Highly conductive fiber with design of dual conductive Ag/CB layers for ultrasensitive and wide-range strain sensing

Abstract

Recently the ever-increasing demand for wearable electronics has greatly triggered the development of flexible strain sensors. However, it is still challenging to simultaneously achieve high sensitivity, wide working range, and good wearability. Herein, we developed a highly stretchable fiber strain sensor based on wet-spun porous polyurethane (PU) fiber, and especially a unique conductive network of dual silver (Ag)/carbon black (CB) layers is constructed. Under strain, the rapid crack propagation on the brittle Ag layer brings a large resistance change and thus high sensitivity, while the tunneling-effect dominated CB layer bridges the separated Ag islands to maintain the integrity of conductive pathways under large strain.
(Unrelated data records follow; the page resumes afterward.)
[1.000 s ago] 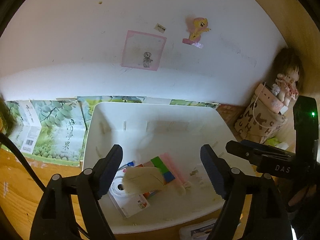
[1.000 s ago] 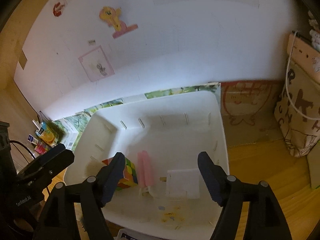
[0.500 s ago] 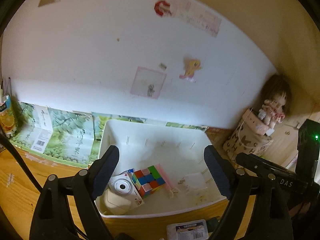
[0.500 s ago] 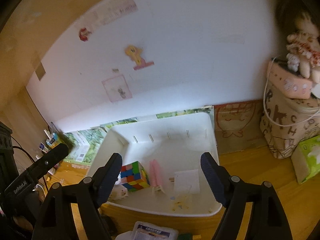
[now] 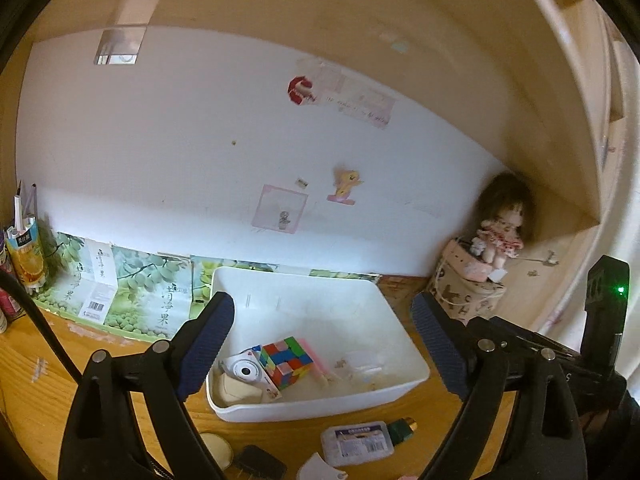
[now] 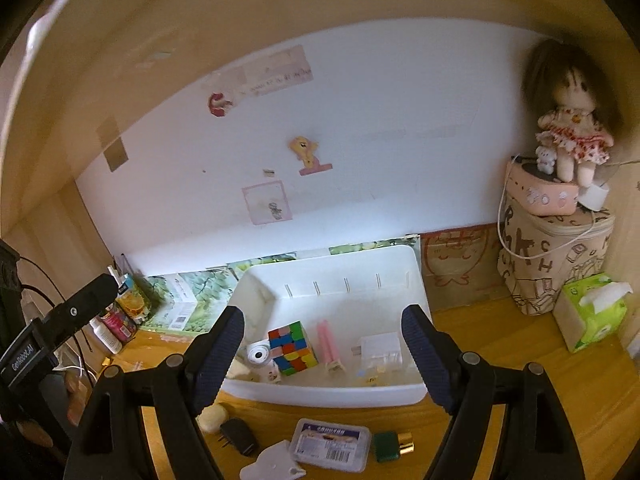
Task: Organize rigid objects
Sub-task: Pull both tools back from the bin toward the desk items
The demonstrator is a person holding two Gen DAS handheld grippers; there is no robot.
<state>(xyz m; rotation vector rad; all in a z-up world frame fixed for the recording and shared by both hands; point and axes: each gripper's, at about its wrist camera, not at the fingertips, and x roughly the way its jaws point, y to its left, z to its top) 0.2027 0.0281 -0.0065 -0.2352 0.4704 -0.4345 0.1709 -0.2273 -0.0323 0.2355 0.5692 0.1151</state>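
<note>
A white bin (image 5: pixel 396 320) (image 6: pixel 416 280) sits on the wooden desk. It holds a colour cube (image 5: pixel 286 360) (image 6: pixel 292 346), a small white toy camera (image 5: pixel 244 372) (image 6: pixel 258 356), a pink stick (image 6: pixel 326 340) and a white plug (image 6: pixel 380 348). In front of the bin lie a clear plastic case (image 5: pixel 356 440) (image 6: pixel 330 444), a green bottle (image 6: pixel 390 446), a black plug (image 6: pixel 238 436) and a white piece (image 6: pixel 272 464). My left gripper (image 5: pixel 320 348) and right gripper (image 6: pixel 322 352) are both open and empty, held back above the desk's front.
A doll (image 6: pixel 568 136) sits on a printed bag (image 6: pixel 556 264) at the right, with a green tissue pack (image 6: pixel 592 312) beside it. Green cartons (image 5: pixel 120 292) and bottles (image 6: pixel 120 316) stand at the left along the wall.
Both grippers have pulled back and up from over the bin. The bin looks smaller and the objects in front of it have come into view.
</note>
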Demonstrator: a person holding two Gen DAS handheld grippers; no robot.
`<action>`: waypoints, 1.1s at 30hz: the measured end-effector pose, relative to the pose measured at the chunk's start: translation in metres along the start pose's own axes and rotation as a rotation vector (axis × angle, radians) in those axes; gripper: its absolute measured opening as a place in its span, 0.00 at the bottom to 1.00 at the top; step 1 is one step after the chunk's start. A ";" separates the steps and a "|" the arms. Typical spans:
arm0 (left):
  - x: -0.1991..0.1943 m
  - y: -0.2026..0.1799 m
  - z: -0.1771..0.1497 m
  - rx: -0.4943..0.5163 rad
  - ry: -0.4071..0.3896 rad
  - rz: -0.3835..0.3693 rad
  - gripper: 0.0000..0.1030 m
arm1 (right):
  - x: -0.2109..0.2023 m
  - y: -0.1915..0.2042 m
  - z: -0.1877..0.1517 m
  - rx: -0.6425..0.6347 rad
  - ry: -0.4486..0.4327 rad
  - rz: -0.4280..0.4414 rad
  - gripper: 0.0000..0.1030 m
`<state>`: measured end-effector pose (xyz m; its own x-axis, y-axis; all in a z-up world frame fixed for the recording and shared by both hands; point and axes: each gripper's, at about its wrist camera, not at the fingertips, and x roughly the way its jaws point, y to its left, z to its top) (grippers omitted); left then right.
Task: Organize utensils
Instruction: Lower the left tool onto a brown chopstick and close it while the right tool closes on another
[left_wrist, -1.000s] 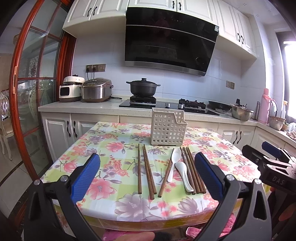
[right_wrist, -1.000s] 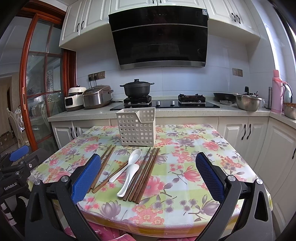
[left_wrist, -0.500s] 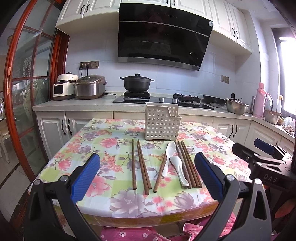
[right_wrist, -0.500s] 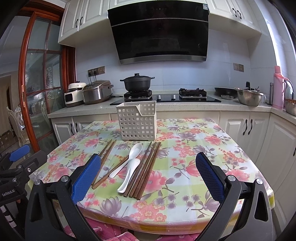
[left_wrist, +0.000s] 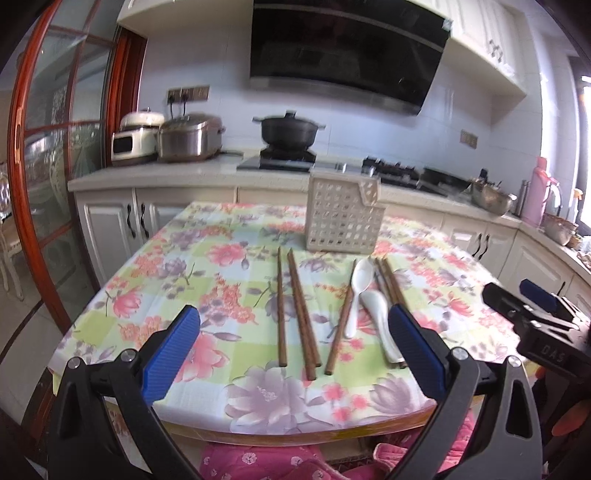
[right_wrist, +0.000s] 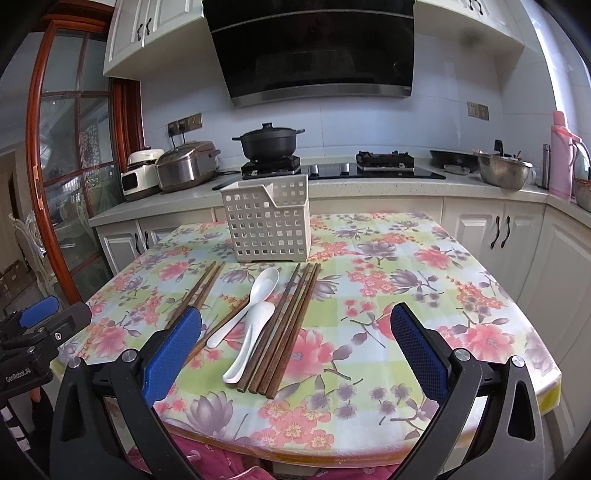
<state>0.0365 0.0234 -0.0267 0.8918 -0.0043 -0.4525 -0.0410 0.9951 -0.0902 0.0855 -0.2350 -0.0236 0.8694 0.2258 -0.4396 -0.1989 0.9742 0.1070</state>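
Kitchen cabinets and a stove line the back wall, and in front stands the worktop (right_wrist: 424, 295) under a flowered cloth. Toward its far side sits a white slotted basket (right_wrist: 267, 221). Just before it lie the chopsticks (right_wrist: 284, 332) in loose groups, with two white spoons (right_wrist: 255, 314) between them — none of them inside the basket. Both claws hang over the near edge, holding nothing: the left claw (left_wrist: 293, 350) gapes wide, and the right claw (right_wrist: 295, 349) does too.
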 end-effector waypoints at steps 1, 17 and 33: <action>0.009 0.003 0.001 -0.001 0.019 0.010 0.96 | 0.006 -0.001 0.001 0.003 0.010 0.000 0.93; 0.148 0.046 0.050 -0.039 0.313 0.028 0.95 | 0.126 -0.041 0.022 0.126 0.282 -0.034 0.86; 0.276 0.029 0.059 0.055 0.570 0.041 0.30 | 0.193 -0.053 0.030 0.139 0.443 -0.060 0.52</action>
<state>0.3085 0.0570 -0.1021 0.5056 -0.0028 -0.8628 -0.0332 0.9992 -0.0226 0.2774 -0.2429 -0.0871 0.5942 0.1792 -0.7841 -0.0654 0.9824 0.1749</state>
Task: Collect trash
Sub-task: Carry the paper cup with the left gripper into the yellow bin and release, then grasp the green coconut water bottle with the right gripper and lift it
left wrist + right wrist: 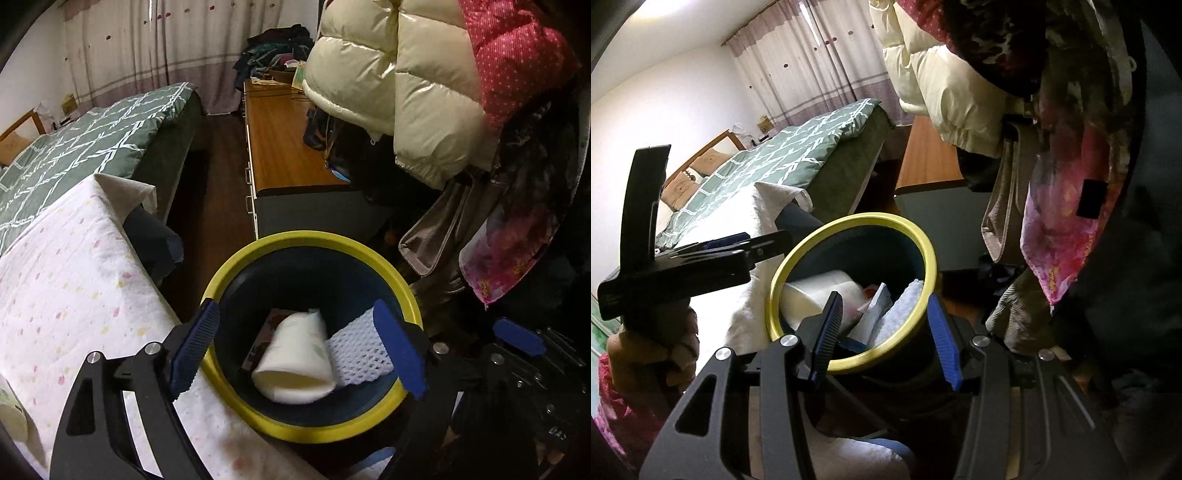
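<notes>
Looming over everything in my left-hand view were a green-and-white quilted bed (85, 136) and a cream puffer jacket (399, 81) hanging beside a pink dotted garment (517, 55), with a long wooden cabinet top (280, 147) running away between them. Nearer to me lay a white spotted cloth (74, 288) over a surface on the left. Just beside its edge stood the trash bin (376, 258), dark blue with a yellow rim, seen from above in both views (923, 236). Inside it lay a white paper cup (295, 362) on its side, blurred, touching a white foam net sleeve (360, 352), with a flat printed packet partly hidden beneath them. I held my left gripper (299, 350) over the bin's mouth, its blue-padded fingers spread wide on either side of the cup and clasping nothing. My right gripper (886, 339) hung at the bin's near rim, fingers likewise apart and empty, one pad over the opening and the other outside the wall. From the right-hand camera my left hand (646, 354) showed wrapped around its gripper's black handle.
</notes>
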Demonstrator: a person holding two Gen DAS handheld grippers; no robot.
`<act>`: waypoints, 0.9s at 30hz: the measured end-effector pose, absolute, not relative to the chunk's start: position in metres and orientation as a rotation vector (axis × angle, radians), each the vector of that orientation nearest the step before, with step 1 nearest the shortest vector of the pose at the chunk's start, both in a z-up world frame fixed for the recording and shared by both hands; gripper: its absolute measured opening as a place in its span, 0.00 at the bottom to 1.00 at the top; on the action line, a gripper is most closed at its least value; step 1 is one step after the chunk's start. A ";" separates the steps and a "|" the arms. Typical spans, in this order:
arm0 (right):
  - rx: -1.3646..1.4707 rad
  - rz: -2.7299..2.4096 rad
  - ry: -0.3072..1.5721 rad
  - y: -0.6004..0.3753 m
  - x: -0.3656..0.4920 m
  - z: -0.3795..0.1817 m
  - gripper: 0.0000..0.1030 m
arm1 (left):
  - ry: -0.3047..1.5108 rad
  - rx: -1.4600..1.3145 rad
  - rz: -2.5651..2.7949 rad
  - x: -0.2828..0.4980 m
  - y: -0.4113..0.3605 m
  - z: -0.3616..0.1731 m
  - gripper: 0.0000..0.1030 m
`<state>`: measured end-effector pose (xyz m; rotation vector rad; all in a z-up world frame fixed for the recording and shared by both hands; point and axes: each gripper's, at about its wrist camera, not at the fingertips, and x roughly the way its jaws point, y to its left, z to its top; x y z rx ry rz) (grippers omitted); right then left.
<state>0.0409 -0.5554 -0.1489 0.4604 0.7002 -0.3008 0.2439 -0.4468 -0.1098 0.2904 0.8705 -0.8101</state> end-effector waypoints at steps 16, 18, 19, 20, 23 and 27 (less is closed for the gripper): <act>0.355 -0.145 0.769 -0.481 0.095 -0.145 0.46 | 0.793 0.056 -0.566 0.229 -0.237 -0.061 0.91; 0.331 -0.096 0.778 -0.458 0.108 -0.142 0.46 | 0.768 0.017 -0.494 0.222 -0.192 -0.056 0.92; 0.320 -0.066 0.782 -0.446 0.116 -0.140 0.46 | 0.754 0.003 -0.459 0.218 -0.173 -0.055 0.94; 0.307 -0.032 0.786 -0.432 0.125 -0.137 0.46 | 0.736 -0.013 -0.410 0.212 -0.148 -0.053 0.95; 0.266 0.069 0.789 -0.390 0.151 -0.130 0.46 | 0.708 -0.034 -0.289 0.196 -0.089 -0.051 0.95; 0.202 0.210 0.784 -0.327 0.187 -0.121 0.53 | 0.693 -0.047 -0.166 0.177 -0.028 -0.052 0.95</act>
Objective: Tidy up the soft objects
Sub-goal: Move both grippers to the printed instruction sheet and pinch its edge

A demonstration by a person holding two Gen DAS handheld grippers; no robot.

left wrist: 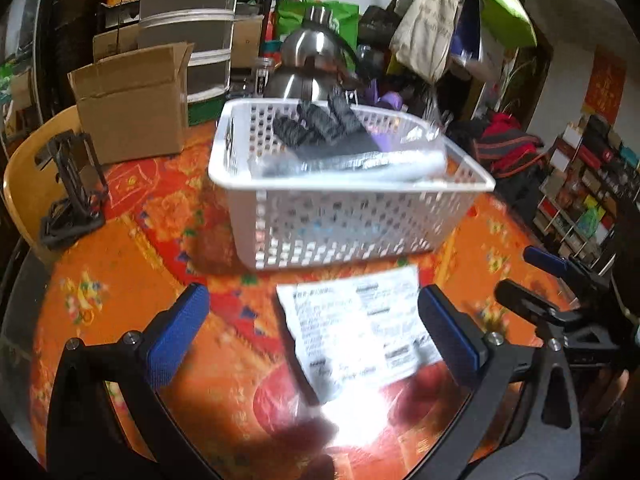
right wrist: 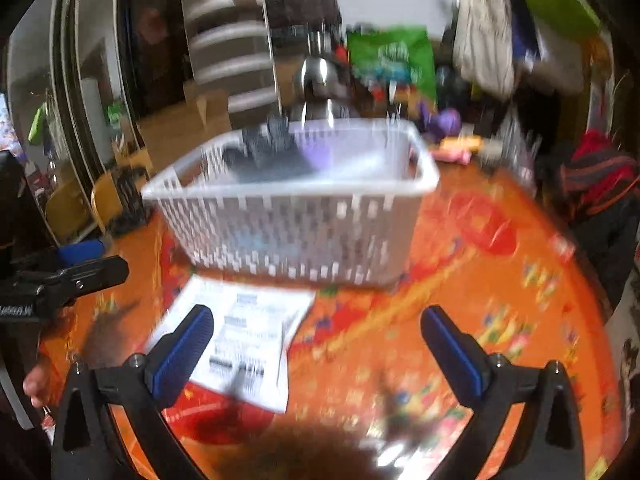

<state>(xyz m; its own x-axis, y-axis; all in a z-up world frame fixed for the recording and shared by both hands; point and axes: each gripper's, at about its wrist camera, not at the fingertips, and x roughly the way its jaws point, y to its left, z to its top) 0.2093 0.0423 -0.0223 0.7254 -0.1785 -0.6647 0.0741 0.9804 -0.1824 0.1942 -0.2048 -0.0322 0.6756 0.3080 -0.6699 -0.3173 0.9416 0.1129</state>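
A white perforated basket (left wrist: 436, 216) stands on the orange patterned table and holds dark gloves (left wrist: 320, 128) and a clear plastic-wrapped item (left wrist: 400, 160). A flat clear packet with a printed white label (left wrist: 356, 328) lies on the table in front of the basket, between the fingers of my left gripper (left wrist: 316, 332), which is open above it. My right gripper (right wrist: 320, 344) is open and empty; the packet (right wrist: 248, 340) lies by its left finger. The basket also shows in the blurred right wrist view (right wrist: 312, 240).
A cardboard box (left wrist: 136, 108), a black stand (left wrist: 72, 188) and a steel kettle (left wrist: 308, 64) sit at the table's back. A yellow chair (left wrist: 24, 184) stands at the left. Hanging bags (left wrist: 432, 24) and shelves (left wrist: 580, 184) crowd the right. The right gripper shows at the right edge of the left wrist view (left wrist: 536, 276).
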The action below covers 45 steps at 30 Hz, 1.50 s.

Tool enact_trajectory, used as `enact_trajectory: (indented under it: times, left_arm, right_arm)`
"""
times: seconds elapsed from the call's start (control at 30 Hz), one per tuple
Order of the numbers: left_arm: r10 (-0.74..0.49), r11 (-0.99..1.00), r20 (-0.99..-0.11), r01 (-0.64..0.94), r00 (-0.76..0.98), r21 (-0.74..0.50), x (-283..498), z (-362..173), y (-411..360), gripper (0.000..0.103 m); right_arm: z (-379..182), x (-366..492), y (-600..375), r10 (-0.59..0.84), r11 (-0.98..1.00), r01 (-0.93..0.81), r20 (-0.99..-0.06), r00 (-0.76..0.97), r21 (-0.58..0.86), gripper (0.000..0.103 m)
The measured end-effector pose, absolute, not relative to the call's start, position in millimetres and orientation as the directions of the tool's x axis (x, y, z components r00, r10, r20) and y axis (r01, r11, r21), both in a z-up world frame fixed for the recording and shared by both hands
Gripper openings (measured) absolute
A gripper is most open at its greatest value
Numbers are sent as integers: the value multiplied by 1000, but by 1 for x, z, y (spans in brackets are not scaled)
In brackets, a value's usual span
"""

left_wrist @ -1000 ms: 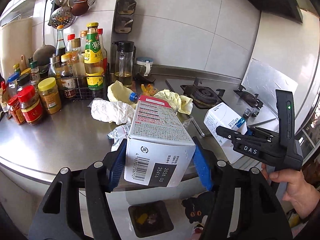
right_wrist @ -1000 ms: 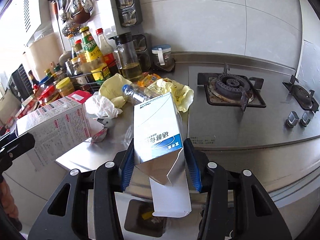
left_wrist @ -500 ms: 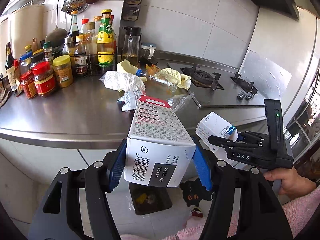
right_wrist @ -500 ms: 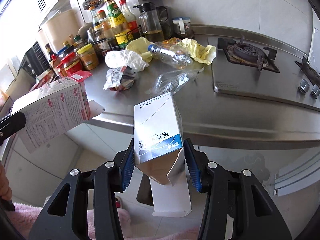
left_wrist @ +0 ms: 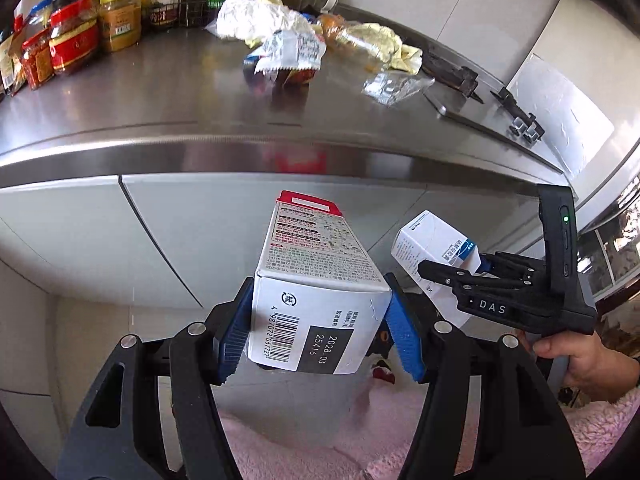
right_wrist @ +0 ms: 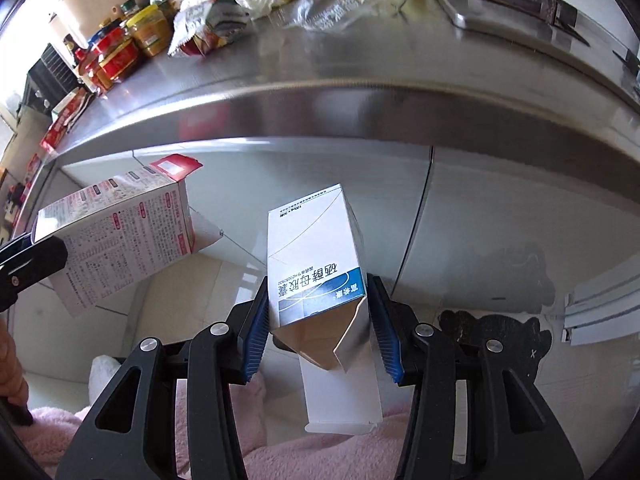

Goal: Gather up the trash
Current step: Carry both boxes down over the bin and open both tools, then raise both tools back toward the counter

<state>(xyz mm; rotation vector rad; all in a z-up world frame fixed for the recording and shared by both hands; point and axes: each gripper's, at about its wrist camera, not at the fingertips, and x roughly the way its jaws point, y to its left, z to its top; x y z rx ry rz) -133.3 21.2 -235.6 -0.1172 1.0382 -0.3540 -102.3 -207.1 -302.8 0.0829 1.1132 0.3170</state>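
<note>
Steel surface fills the far half of both views, its rounded front edge running across above pale cabinet doors. On it lie a printed wrapper, crumpled white paper, yellow wrap and a clear bag, with jars crowding the far left and the hob at the right end. Both claws hang below that edge, in front of the doors. The left claw has its blue pads pressed on the sides of a red-topped box, barcode end nearest the camera. The right claw is clamped on a blue-and-white box whose near flap hangs open. The two boxes are near each other but apart. Pink fleece lies close under both claws; pale floor shows beyond it, with a dark cat-shaped mat to the right.
</note>
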Motion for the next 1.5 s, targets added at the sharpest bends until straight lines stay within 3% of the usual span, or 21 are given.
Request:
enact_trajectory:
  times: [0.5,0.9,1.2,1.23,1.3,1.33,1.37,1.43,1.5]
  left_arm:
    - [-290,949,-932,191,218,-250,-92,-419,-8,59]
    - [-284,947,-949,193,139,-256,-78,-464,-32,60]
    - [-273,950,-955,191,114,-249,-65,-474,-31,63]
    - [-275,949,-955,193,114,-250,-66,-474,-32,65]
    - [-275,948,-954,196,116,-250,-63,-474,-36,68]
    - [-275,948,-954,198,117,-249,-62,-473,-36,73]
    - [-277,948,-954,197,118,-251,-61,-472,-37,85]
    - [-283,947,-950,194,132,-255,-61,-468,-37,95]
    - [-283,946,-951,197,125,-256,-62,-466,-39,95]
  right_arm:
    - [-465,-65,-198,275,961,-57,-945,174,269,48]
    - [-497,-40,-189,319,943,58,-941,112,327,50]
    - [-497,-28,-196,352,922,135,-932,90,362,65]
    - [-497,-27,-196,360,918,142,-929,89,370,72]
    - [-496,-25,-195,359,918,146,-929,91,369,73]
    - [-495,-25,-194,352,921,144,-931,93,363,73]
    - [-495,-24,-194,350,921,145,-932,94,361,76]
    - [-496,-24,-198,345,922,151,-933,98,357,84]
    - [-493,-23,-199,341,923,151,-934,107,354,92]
By means of the synergistic effect of Ag/CB layers, this composite fiber of Ag/CB@PU presents not only high conductivity of 5139.9 S/m, but also ultrahigh sensitivity with a gauge factor of 2.52 x 10(6) and a wide working range of up to 200%. Besides that, it is also capable of detecting very tiny strain of 0.1% and working stably for over 8000 cycles. Using mature weaving technology, this fiber strain sensor can be seamlessly integrated into the textile to conformally track different movements of the human body. Together with the facile all-solution-based fabrication protocol, this work proposed a new strategy to prepare high-performance fiber strain sensor, promising the textile-based wearable applications.